## Assignment
Look below for the lines from the one with "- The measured" to the one with "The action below", and copy exactly those lines, both ends included.
-*-
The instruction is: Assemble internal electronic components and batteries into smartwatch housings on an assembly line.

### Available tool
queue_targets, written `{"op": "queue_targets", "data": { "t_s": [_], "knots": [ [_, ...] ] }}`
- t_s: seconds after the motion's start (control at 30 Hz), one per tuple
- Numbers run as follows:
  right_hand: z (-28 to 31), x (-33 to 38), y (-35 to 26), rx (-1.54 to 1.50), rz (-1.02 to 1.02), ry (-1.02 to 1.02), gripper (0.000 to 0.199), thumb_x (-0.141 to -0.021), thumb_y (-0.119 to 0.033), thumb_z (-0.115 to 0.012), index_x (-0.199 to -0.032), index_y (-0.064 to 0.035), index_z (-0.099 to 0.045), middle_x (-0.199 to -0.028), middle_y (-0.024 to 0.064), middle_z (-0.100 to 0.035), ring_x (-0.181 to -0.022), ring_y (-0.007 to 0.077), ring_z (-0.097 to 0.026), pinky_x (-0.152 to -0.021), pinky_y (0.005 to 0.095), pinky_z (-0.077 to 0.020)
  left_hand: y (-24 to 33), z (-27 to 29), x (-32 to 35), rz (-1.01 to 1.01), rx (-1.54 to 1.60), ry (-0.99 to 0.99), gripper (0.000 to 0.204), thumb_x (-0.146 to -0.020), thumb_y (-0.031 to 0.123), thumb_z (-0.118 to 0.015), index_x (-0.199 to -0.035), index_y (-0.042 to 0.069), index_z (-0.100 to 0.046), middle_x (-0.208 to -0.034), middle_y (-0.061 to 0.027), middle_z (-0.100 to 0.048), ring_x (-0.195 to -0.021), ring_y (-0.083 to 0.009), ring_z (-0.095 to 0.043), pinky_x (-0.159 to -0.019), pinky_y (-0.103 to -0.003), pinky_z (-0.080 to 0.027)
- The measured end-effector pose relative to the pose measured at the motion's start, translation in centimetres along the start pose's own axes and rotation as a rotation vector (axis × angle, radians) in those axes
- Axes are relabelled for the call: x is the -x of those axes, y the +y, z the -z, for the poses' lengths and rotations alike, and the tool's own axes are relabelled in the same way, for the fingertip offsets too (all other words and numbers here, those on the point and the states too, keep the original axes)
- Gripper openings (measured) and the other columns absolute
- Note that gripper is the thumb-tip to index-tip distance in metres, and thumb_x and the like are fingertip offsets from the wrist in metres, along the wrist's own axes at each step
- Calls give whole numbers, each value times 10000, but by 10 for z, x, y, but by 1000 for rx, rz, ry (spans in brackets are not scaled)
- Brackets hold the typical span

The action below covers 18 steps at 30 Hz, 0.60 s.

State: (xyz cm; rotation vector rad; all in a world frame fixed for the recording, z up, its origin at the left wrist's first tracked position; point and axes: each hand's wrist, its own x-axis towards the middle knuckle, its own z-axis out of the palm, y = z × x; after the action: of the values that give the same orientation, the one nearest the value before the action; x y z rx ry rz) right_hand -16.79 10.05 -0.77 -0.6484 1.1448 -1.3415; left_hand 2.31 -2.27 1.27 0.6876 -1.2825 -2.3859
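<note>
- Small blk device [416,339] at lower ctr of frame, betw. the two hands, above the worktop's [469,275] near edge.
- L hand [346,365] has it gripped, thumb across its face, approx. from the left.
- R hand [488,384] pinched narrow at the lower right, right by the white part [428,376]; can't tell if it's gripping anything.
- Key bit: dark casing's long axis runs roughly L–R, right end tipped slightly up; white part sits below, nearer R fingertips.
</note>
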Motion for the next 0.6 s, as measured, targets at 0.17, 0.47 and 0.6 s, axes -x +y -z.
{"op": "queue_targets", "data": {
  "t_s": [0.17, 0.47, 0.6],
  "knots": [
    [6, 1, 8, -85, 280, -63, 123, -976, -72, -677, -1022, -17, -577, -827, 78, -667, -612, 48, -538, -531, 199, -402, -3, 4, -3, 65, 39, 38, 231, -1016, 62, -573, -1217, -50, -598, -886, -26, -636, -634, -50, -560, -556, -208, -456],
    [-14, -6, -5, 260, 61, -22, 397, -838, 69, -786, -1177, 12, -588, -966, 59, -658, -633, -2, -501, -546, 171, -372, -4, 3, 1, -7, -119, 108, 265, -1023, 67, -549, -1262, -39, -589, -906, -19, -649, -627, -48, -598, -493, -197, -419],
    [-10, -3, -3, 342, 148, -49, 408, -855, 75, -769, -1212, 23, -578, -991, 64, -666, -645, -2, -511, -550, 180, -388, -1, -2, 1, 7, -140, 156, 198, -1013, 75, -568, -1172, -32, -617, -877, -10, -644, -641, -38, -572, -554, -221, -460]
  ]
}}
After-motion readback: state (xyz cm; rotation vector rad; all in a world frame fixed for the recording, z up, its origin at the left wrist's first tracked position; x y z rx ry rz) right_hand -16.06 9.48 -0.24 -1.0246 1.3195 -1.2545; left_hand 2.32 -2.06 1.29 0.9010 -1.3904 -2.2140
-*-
## Answer space
- The measured end-effector pose relative to the pose measured at the motion's start, translation in centimetres along the start pose's own axes and rotation as a rotation vector (axis × angle, radians) in those axes
- Axes are relabelled for the call: x is the -x of those axes, y the +y, z the -z, for the poses' lengths and rotations alike, and the tool's own axes are relabelled in the same way, for the fingertip offsets too (all other words and numbers here, those on the point and the states too, keep the original axes)
- Gripper openings (measured) and the other columns absolute
- Note that gripper is the thumb-tip to index-tip distance in metres, and thumb_x and the like are fingertip offsets from the wrist in metres, along the wrist's own axes at each step
- Calls give whole numbers, each value times 10000, but by 10 for z, x, y, but by 1000 for rx, rz, ry (spans in brackets are not scaled)
- Brackets hold the typical span

The action below covers 18 steps at 30 Hz, 0.60 s.

This exercise is now complete.